> _Your goal_
Copy exactly the lines of the records below, and only those lines, beginning with the line that contains "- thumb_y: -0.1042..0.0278" and ending with the line that contains "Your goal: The".

> _Records provided_
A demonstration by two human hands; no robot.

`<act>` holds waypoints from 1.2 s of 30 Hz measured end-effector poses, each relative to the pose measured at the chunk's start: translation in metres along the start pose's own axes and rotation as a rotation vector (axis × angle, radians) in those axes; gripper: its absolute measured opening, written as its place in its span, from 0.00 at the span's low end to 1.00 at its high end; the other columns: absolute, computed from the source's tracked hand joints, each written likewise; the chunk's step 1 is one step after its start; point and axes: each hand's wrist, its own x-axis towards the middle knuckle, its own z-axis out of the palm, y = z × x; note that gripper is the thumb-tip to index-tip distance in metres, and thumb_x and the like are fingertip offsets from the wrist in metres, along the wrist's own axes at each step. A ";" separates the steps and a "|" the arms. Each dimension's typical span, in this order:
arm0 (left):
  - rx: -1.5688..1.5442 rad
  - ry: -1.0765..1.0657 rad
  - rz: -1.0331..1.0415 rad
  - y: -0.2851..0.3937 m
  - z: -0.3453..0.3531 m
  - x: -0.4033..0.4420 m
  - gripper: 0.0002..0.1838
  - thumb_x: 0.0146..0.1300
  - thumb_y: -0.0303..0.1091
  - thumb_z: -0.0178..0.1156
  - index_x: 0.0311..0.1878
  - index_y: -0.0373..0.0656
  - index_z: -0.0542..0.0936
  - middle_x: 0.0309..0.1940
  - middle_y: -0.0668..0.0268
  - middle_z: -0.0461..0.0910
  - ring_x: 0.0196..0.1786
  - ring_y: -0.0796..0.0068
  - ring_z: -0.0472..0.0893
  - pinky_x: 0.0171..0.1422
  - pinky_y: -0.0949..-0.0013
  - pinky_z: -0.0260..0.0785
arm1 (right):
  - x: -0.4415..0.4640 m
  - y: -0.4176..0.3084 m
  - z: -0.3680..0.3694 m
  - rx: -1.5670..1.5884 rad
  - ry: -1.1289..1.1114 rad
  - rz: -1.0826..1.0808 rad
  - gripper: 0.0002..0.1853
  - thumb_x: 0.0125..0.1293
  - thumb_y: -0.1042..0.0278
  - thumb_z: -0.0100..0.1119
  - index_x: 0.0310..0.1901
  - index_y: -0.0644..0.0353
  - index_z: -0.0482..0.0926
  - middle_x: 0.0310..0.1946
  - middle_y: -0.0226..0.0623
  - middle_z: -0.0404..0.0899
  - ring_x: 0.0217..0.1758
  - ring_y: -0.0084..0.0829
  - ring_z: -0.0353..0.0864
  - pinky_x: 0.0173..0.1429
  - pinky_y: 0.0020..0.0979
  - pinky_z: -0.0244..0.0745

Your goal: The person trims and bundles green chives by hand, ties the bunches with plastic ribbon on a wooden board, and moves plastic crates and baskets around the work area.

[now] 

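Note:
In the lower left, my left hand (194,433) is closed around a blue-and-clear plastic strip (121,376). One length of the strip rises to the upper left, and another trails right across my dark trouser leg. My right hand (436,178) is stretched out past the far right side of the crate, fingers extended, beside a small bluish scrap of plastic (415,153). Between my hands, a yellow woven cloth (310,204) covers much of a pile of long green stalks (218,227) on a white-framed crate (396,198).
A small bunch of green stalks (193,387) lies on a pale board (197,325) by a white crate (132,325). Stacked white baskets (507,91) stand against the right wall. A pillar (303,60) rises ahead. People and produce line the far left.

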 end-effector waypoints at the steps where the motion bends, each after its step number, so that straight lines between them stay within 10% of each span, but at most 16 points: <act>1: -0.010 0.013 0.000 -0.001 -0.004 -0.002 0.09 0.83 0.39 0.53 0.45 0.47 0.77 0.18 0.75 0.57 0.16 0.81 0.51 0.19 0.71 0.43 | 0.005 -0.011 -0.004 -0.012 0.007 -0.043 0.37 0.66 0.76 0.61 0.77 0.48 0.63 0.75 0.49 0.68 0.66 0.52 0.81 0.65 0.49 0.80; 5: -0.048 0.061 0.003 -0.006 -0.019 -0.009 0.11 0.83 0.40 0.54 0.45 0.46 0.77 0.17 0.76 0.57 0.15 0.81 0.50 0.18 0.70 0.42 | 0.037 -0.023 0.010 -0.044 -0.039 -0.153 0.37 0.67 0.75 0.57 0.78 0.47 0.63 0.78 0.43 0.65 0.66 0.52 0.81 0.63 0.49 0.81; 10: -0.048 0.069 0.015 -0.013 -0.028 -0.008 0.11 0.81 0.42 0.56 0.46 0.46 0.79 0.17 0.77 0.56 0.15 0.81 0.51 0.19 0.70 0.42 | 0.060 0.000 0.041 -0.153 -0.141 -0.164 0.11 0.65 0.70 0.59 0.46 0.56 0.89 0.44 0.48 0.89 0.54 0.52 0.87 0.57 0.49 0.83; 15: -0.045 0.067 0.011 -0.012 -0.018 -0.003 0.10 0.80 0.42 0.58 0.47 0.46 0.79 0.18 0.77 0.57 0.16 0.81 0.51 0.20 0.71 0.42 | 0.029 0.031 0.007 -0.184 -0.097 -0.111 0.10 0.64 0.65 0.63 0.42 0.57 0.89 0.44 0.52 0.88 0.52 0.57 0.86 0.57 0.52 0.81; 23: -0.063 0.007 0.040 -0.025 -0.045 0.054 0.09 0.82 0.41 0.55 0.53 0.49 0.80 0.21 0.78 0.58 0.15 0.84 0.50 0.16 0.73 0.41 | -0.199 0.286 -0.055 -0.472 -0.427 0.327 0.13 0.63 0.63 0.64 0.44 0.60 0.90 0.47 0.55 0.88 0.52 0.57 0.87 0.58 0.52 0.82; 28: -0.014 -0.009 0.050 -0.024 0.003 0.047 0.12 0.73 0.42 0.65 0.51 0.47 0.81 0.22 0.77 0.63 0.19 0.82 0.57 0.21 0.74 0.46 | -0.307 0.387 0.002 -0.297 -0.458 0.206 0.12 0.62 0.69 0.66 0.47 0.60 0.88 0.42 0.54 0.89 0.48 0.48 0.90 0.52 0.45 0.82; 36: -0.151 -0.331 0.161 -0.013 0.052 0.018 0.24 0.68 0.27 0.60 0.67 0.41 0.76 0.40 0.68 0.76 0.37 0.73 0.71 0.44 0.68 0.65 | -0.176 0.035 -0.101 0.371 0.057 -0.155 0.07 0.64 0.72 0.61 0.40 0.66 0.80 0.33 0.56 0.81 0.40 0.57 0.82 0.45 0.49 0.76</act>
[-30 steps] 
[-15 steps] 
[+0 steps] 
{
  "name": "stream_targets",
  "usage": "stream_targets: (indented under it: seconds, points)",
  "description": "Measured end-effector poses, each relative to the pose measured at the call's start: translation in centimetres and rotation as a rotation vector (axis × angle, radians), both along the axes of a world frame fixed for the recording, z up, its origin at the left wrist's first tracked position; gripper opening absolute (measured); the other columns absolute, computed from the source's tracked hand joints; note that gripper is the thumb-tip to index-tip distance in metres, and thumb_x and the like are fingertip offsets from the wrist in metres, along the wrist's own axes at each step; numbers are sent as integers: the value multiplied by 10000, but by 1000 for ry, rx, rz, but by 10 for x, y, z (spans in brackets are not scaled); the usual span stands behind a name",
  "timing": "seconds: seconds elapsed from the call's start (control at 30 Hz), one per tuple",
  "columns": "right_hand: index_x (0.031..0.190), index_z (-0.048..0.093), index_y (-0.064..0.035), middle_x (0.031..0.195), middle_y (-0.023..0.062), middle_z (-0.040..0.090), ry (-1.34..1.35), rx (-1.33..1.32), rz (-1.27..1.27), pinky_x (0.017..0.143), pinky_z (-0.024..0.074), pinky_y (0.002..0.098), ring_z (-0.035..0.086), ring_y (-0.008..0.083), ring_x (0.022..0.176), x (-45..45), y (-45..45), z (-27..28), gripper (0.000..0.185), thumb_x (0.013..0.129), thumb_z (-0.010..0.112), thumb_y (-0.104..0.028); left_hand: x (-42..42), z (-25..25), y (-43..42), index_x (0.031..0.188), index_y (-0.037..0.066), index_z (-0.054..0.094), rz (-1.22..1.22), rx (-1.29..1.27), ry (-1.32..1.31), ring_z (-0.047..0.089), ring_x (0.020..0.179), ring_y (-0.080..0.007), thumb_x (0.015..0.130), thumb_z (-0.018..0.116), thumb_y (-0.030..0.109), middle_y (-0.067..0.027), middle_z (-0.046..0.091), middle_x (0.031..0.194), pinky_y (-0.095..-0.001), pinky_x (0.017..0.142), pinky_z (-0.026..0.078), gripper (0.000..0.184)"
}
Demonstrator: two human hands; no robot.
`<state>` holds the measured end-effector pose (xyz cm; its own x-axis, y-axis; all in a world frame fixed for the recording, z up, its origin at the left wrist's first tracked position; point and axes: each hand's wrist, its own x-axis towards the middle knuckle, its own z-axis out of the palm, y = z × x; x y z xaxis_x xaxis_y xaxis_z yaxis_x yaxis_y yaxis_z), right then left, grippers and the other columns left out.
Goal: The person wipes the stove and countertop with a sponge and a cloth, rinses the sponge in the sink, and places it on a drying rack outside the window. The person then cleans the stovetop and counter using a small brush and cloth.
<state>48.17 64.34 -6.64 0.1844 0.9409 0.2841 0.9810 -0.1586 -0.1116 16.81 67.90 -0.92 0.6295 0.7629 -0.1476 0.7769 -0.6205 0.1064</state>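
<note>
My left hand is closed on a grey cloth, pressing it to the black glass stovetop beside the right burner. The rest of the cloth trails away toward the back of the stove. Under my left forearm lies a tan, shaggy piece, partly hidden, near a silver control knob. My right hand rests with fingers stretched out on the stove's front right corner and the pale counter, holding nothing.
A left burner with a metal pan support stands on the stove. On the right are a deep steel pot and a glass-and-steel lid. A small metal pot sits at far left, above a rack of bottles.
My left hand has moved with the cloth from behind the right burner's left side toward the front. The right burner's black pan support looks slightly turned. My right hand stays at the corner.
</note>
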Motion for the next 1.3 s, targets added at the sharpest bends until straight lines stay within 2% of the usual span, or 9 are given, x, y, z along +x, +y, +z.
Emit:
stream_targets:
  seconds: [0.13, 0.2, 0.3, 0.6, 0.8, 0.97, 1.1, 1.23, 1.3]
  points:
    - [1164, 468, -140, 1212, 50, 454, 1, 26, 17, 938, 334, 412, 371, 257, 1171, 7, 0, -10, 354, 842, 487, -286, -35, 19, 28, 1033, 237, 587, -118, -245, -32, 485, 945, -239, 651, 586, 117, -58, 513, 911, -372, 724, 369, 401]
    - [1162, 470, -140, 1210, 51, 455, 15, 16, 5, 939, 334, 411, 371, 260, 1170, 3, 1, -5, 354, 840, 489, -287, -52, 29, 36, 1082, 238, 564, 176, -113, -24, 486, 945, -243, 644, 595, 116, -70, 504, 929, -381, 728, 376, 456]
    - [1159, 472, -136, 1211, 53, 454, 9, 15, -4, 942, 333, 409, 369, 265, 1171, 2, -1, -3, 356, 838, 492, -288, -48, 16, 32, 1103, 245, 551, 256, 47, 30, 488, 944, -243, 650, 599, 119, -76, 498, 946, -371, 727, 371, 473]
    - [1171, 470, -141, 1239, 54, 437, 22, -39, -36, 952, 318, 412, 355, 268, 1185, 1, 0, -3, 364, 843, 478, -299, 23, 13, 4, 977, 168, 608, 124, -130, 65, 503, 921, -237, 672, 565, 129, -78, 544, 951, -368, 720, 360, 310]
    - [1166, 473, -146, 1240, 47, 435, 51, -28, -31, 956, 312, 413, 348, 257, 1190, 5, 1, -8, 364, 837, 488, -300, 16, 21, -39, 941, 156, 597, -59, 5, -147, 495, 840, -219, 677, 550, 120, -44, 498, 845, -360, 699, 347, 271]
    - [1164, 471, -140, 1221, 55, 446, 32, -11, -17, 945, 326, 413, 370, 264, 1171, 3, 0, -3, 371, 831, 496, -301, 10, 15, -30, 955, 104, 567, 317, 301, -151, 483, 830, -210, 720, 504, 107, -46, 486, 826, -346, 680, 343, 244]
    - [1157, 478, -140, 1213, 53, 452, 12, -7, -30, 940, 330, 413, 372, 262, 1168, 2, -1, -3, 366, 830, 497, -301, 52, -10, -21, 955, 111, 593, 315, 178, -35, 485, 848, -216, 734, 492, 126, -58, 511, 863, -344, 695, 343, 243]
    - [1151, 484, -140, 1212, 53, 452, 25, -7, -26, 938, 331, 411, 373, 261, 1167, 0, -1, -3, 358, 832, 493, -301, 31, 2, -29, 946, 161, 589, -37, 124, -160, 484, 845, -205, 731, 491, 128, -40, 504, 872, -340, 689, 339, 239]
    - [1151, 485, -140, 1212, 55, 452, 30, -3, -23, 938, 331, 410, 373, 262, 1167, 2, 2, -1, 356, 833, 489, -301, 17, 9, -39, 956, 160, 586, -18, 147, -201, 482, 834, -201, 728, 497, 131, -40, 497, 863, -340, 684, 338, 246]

> _Written answer_
  - thumb_y: -0.1042..0.0278
  - thumb_z: -0.0100..0.1119
  - index_x: 0.0310..0.1901
  - index_y: -0.0644..0.0353
  - index_z: -0.0482..0.0926
  - middle_x: 0.0310..0.1946
  - middle_y: -0.0226..0.0623
  - middle_z: -0.0404..0.0899
  - ring_x: 0.0217..0.1758
  - ring_y: -0.0084..0.0829
  - ring_z: -0.0353..0.0864
  - pinky_x: 0.0173..0.1429
  - pinky_y: 0.0020..0.0979
  - pinky_z: -0.0244..0.0745

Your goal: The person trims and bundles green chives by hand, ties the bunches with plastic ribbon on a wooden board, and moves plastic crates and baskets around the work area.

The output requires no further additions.